It is the 23rd century and 95% of the population lives below the poverty line, but there is money to be made for those who dare to take the dangerous offworld jobs. Slipstreaming is the name for the transit process, mediated by the surgically attached Apex device, allowing instantaneous transference to distant colonies and outposts.
Scheduled to slipstream out, Whit Carmichael (former Neighbours star Daniel MacPherson) has promised his wife he will be home that night, but something has happened to the returning team who open fire immediately upon arrival. Pinned down by gunfire, the only way out for Whit and his team is to slipstream off the grid to the outpost Infini, the same destination the berserk team have just left.
Unable to contain the incident and unable to risk spreading infection, the West Coast Slipstream station is destroyed with all personnel inside. Under the command of Captain Seet Johanson (Muriel’s Wedding’s Kevin Copeland), the East Coast Team is assigned as search and rescue for any survivors but only as a secondary mission.
A deep freeze world of intense time dilation, the energy production facility on Infini was the site of the worst ever space disaster with the loss of 1,600 lives, but there is a biomatter payload ready to be slipstreamed back to Earth; should it arrive in an unstable form the resulting detonation would be devastating, and preventing that is the primary task.
While the opening scenes of overlapping voices and lens flare overkill seem calculated to disorient the viewer and much of it plays like a videogame rather than a feature film, Infini wears its influences unashamedly. Deep space disasters have been seen in Pandorum, Supernova and Event Horizon, the Lewis and Clark being specifically designated as a rescue vessel, and while those are all present the film owes more to the Alien films.
The interface with the central computer is virtually a recreation of the Nostromo’s Mother, the debriefing/planning takes place in command centre modelled after the equivalent area of Hadley’s Hope, the vast ventilations fans once spun in the refinery of Fiorina 161 and Brian Cachia’s score channels James Horner’s Aliens, presumably easier to orchestrate than Jerry Goldsmith’s more abstract soundtrack for Alien.
Beyond the graphics of cellular assimilation and the description of “the perfect organism” reminding of The Thing and, yet again, Alien, there are elements from more surprising sources, Solaris and James S A Corey’s novel Leviathan Wakes, soon to be televised as The Expanse. Interestingly, though abandoned early in pre-production, the “galactic transporter” was one of Gene Roddenberry’s concepts for Star Trek The Next Generation before the dramatic necessity of a starship overrode the notion.
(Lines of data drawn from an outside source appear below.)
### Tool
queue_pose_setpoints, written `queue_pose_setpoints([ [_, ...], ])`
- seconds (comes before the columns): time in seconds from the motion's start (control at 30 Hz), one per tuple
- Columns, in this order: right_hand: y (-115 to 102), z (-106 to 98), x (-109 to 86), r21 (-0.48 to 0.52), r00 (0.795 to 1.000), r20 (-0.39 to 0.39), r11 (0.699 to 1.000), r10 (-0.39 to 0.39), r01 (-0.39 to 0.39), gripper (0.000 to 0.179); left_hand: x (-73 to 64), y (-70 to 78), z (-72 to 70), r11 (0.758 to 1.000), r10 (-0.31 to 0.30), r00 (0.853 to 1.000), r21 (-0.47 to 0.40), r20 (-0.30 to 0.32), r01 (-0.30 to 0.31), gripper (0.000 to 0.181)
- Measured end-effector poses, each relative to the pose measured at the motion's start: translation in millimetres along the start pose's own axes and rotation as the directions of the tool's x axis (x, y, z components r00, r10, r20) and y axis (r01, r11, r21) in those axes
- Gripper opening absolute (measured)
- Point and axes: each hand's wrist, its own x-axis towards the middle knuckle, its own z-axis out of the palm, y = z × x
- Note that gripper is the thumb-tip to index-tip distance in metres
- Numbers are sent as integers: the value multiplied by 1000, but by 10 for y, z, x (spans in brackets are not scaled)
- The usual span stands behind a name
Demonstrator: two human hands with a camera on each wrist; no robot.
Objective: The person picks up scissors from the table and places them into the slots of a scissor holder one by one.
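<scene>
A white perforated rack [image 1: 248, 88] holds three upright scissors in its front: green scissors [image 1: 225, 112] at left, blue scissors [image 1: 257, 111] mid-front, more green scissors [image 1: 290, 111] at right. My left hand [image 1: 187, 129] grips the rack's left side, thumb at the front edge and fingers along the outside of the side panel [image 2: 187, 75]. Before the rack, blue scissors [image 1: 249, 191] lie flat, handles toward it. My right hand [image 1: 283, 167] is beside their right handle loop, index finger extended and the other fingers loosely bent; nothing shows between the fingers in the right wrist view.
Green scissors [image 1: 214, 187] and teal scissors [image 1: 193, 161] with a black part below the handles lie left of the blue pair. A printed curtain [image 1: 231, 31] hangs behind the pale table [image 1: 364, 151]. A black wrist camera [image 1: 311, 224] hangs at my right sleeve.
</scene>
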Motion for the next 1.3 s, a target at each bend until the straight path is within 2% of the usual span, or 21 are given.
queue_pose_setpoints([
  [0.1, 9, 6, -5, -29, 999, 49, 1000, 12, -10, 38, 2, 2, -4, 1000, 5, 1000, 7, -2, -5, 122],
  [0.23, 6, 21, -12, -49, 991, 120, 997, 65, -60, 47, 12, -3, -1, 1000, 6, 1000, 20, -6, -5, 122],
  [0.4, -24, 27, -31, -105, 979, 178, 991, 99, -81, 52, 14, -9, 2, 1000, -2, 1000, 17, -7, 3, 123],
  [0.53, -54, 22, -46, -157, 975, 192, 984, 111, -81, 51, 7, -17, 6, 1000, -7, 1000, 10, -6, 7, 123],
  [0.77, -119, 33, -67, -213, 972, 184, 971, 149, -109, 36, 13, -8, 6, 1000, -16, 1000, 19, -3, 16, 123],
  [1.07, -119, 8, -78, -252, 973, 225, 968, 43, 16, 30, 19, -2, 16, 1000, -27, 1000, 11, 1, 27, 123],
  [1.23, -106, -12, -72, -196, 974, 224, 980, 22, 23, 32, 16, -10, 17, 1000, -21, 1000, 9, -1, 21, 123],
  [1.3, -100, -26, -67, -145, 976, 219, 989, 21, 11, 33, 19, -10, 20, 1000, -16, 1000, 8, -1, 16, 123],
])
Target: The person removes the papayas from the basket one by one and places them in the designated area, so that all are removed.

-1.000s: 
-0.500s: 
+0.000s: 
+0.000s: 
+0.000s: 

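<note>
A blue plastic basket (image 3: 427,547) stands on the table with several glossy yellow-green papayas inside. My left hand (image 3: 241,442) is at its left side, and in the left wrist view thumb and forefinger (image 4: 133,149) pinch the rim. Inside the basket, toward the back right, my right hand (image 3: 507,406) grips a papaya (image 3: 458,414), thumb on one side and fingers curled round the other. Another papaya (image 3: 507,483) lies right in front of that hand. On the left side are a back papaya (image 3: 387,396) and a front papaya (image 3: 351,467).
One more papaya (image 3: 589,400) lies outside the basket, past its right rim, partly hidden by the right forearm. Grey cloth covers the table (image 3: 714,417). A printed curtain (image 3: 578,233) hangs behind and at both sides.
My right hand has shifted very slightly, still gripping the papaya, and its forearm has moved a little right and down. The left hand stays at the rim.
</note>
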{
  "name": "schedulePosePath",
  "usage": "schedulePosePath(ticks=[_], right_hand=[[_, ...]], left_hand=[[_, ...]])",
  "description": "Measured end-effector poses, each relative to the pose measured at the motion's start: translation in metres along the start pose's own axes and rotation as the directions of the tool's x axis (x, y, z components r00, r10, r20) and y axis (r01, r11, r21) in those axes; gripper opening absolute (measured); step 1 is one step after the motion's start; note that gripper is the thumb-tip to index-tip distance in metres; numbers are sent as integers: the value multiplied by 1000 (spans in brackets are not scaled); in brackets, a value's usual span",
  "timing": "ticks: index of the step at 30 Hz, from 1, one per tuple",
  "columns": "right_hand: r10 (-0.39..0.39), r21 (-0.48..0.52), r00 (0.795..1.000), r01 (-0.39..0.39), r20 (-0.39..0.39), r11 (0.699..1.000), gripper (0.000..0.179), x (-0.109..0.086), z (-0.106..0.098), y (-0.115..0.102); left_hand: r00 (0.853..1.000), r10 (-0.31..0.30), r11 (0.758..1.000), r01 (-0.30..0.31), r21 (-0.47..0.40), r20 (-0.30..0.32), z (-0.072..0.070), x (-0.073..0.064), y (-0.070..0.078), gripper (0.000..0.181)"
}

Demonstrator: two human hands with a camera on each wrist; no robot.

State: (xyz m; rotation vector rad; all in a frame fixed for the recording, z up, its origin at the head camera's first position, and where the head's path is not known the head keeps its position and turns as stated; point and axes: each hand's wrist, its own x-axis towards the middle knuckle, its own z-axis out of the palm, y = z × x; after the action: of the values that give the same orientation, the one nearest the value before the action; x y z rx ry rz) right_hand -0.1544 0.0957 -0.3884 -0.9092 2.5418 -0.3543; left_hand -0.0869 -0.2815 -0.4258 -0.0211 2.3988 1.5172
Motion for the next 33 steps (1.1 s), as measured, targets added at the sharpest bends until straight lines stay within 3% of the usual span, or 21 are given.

Seen as an homage to these innumerable forbearers, the work of Infini’s production team is admirable and the result is actually better than it has any right to be, though conversely the budget for art direction should have been minimal as all the design work has been appropriated from other films.
Written and directed by Shane Abbess, while far from perfect and with numerous inconsistencies (the meticulous and neatly maintained medical records of the crisis, the question of how can matter be transmitted faster than the speed of light but not messages, and of how the outposts were built in the first place if only organic matter can be slipstreamed?) the film is sufficiently entertaining to sidestep these quibbles.
When, inevitably, the infection takes hold of the rescue team the fight scenes initially become tiresome, but beyond that phase the film once again becomes interesting, the survivors fighting to retain their personality even as the protocol struggles to bend them to its will. Here many of the cast demonstrate they are far stronger performers than their limited screen time would suggest, and alongside Mad Max: Fury Road it is good to see that homegrown Australian cinema using the facilities which Hollywood productions have taken tax incentivised advantage of for years.